As a best practice, use auto-generated controls within modal dialogs. This ensures accurate server processing if a modal dialog is launched from a list or grid of work items configured with actions. An action on an work item in a list is created in a temporary work processing thread. Auto-generated controls default to this temporary thread, however, non-auto-generated controls may default to use the thread of the base document for AJAX interactions instead of the temporary thread. Using auto-generated controls ensures accurate server processing.

How to use a modal dialog

Your application can present a row of a Grid layout (or an element of a Tree or TreeGrid layout) to users as a modal dialog, for review or editing. From the repeating area in a Tree, Tree Grid, or Grid layout:

  1. Select the repeating area and open the properties panel.
  2. In the Edit Mode drop-down menu, select Modal Dialog.
  3. In the Flow Action field select the flow action the modal dialog will display.
  4. Check the Reordering check box to allow the user to drag data rows higher or lower in the display.
  5. If you selected Pixels (Fixed) in the Width field on the Grid Repeat, Tree Grid, or Tree Layout properties panels, the Fixed size check box appears.
  1. Click OK to save the settings and close the panel.

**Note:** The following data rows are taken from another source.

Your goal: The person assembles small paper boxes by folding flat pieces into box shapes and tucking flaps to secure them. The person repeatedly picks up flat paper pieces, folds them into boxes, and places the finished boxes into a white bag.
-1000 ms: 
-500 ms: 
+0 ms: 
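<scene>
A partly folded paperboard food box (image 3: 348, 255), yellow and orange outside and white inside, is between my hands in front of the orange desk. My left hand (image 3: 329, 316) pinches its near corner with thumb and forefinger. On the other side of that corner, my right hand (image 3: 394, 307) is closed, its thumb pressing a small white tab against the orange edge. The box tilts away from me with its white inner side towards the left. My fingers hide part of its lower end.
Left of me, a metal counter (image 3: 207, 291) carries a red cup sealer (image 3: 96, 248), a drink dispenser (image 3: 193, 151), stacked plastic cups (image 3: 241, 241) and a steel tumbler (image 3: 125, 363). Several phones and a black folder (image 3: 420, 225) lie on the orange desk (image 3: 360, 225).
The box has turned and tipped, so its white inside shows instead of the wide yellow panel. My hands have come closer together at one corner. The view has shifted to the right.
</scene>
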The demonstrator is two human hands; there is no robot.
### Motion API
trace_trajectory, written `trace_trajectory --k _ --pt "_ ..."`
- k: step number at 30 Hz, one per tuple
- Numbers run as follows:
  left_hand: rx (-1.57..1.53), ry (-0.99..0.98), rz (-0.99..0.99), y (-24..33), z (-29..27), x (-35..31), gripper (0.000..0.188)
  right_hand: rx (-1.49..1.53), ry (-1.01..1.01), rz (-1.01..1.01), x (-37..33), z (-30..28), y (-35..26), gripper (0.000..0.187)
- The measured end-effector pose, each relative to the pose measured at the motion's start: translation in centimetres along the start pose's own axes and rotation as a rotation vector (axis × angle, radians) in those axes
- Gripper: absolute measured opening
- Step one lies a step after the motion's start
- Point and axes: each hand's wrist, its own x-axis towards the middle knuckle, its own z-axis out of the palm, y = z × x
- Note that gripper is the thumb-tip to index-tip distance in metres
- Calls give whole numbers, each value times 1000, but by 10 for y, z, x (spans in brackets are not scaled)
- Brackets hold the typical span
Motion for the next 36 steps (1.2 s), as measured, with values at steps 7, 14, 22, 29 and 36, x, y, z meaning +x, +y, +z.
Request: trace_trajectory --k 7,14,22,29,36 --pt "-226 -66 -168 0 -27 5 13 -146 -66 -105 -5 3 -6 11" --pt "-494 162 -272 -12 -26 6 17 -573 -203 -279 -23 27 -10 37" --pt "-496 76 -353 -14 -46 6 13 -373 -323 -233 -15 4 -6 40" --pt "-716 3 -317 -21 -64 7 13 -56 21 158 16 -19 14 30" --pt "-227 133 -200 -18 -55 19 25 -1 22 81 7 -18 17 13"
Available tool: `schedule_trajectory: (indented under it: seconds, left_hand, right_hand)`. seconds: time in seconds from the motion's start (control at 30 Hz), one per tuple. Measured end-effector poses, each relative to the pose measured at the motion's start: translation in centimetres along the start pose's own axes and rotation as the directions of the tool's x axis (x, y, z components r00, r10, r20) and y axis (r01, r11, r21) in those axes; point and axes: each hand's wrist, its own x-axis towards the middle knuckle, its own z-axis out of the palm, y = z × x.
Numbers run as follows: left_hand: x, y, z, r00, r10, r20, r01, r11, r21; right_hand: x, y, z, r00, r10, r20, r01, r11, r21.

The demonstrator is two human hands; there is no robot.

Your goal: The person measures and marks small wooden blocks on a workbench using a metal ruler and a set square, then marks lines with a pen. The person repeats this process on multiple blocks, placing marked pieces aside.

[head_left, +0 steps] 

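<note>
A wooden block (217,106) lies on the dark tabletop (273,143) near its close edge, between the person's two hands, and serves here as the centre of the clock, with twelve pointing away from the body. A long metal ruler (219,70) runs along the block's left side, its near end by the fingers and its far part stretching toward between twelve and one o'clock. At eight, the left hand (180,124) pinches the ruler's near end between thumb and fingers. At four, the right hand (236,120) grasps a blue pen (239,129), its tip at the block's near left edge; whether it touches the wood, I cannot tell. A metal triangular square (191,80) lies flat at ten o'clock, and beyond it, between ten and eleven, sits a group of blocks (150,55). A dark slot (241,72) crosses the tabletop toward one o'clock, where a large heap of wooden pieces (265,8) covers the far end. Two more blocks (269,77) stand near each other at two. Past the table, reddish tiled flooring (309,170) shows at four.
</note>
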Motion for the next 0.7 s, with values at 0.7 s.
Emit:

From a button control in a layout cell:

  1. Select the cell containing the button control and display its properties panel.
  2. Click next to the Control field to open the control Parameters dialog.
  1. In the Behaviors section, click the add row icon . This displays the Behavior dialog.
  2. In the Event field, select Click.
  3. In the Action area, select Launch > Local Action.
  4. In the Local Action field, select the local action rule.
  5. In the Target field, select Modal Dialog.
  6. Click OK to save the settings and close the dialog. The control Parameters dialog re-appears.
  7. Click OK to close the dialog.

How to customize modal dialogs

You can specify the colors, corner shapes, and other settings of modal dialogs in the skin. See Skin form — Components tab — General — Modal dialogs. You can also create custom formats for modal dialogs. See PDN article Displaying a modal dialog in a custom format created in the application skin.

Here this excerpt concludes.